May 26, 2022

WhyProfiler: The World's First Hybrid Profiler, Now for Jupyter Notebook and Python

This post is by Natan Yellin, the founder of Robusta.dev - an open source Kubernetes observability platform. Natan is also a long-time Semgrep fan.

I built a CPU profiler for Python and Jupyter notebook that not only identifies hotspots but can suggest faster alternatives. It is powered by Semgrep, a powerful and easy to use static analysis tool. To the best of my knowledge, it is the world’s first hybrid CPU profiler that combines dynamic profiling with general purpose static analysis. It is also the only Python profiler that both identifies hotspots and recommends equivalent code that can fix them.

I’ll explain why I wrote it and how it works.
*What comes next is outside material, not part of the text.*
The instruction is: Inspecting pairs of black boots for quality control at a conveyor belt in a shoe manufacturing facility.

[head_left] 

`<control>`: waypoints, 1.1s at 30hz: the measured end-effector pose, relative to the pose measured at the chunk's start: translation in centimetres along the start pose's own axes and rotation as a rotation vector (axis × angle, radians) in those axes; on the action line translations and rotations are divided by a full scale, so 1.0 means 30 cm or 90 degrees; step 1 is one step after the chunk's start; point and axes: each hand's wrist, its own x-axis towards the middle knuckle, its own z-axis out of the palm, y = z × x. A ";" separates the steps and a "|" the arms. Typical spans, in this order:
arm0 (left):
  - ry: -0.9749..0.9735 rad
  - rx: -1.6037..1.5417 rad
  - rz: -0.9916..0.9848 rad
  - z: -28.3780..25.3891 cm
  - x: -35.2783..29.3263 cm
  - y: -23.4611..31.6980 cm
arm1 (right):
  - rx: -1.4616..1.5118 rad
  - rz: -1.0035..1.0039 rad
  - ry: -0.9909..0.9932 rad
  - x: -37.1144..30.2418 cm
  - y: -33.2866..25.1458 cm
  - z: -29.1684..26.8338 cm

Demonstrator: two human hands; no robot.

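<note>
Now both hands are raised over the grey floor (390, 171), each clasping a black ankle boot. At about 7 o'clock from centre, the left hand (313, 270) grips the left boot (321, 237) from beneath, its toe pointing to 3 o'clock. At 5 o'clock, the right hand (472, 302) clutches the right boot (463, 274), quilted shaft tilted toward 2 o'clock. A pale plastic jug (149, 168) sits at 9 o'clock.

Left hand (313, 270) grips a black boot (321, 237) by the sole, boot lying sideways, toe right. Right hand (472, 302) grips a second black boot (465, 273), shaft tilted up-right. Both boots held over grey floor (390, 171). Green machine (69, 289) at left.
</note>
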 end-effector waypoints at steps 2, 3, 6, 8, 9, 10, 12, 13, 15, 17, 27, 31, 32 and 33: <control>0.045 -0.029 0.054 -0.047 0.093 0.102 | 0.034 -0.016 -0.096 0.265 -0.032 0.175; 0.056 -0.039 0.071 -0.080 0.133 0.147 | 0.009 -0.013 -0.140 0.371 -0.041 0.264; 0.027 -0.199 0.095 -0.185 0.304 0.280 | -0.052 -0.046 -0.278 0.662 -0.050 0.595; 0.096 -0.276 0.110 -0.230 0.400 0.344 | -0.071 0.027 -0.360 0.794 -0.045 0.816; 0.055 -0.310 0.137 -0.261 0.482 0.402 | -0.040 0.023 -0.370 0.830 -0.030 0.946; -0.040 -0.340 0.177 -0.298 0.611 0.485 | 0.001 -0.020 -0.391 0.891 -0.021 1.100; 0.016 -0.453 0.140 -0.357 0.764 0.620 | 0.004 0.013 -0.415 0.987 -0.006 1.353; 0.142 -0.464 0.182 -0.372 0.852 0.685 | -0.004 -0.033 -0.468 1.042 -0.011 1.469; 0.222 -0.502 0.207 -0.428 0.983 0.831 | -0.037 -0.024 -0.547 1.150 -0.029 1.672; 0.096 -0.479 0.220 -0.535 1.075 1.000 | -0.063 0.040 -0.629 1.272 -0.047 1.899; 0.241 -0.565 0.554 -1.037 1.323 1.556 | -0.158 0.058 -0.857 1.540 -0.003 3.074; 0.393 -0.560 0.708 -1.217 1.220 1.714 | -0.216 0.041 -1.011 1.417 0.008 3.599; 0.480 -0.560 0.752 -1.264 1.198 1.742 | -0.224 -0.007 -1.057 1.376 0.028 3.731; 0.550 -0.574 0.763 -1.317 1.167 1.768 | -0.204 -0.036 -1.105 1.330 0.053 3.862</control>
But first, a demo:

An Introduction to Hybrid Profiling

A traditional dynamic profiler can identify hotspots in your code. It is then up to you to fix them.

On the other hand, a static analysis tool can identify potential optimizations but not prioritize them. (Unlike security use-cases where prioritizing static analysis output is easier.) There can be thousands or even millions of ways to optimize a codebase but many of them can have little impact on the actual runtime performance.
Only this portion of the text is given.